_Records to use_
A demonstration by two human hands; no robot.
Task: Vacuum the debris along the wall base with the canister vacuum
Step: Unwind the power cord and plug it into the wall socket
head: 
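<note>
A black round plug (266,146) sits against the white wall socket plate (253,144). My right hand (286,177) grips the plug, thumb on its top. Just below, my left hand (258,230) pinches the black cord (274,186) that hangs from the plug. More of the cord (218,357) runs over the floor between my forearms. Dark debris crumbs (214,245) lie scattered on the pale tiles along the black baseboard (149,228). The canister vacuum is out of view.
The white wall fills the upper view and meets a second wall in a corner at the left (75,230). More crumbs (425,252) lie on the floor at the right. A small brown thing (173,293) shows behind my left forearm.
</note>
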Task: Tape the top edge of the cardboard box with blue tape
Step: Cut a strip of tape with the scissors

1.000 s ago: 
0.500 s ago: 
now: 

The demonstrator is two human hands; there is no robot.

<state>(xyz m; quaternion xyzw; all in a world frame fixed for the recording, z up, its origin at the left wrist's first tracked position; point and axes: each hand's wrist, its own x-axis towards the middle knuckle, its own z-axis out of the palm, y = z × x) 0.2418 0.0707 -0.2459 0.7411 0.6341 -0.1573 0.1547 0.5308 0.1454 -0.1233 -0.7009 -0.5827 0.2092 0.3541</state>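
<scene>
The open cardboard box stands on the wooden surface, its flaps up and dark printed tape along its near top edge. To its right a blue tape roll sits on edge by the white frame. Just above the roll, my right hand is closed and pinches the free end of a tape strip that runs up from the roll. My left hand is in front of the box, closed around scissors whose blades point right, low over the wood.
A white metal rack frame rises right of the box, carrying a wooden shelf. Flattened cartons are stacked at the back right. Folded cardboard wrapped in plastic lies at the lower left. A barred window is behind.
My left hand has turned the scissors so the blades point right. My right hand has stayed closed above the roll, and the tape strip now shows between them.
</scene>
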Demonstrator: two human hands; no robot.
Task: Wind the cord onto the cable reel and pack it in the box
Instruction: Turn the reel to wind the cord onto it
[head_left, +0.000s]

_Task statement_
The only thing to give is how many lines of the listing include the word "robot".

_Output for this task_
3